++++ Data excerpt ++++

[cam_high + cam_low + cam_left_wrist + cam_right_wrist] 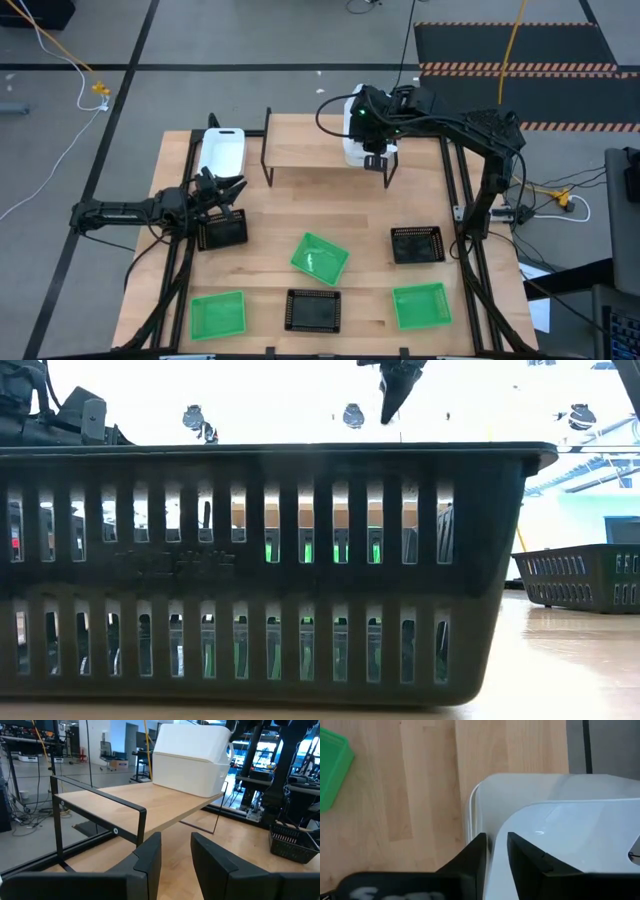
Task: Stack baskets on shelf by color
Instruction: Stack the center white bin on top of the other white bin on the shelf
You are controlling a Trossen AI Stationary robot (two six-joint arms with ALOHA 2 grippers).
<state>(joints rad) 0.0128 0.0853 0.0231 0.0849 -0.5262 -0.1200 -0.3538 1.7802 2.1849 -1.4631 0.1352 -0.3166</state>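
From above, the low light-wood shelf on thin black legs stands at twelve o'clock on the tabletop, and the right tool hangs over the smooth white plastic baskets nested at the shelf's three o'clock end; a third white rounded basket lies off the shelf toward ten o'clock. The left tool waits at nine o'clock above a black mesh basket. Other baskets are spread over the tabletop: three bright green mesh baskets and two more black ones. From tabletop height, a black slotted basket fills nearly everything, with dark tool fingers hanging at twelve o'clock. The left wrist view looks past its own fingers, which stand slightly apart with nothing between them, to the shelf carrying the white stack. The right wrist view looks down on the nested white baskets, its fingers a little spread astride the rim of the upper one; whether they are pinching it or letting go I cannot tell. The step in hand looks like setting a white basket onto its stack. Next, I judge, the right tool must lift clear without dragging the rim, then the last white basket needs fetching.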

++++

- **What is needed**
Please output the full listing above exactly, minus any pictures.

- **Written answer**
[cam_high + cam_low + cam_left_wrist + cam_right_wrist] 
Task: Stack baskets on shelf by color
Instruction: Stack the center white bin on top of the other white bin on the shelf
You are controlling a Trossen AI Stationary robot (two six-joint arms with ALOHA 2 grippers).
<state>(joints rad) 0.0128 0.0853 0.0231 0.0849 -0.5262 -0.1200 -0.3538 1.7802 2.1849 -1.4631 0.1352 -0.3166</state>
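From above, the low light-wood shelf on thin black legs stands at twelve o'clock on the tabletop, and the right tool hangs over the smooth white plastic baskets nested at the shelf's three o'clock end; a third white rounded basket lies off the shelf toward ten o'clock. The left tool waits at nine o'clock above a black mesh basket. Other baskets are spread over the tabletop: three bright green mesh baskets and two more black ones. From tabletop height, a black slotted basket fills nearly everything, with dark tool fingers hanging at twelve o'clock. The left wrist view looks past its own fingers, which stand slightly apart with nothing between them, to the shelf carrying the white stack. The right wrist view looks down on the nested white baskets, its fingers a little spread astride the rim of the upper one; whether they are pinching it or letting go I cannot tell. The step in hand looks like setting a white basket onto its stack. Next, I judge, the right tool must lift clear without dragging the rim, then the last white basket needs fetching.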

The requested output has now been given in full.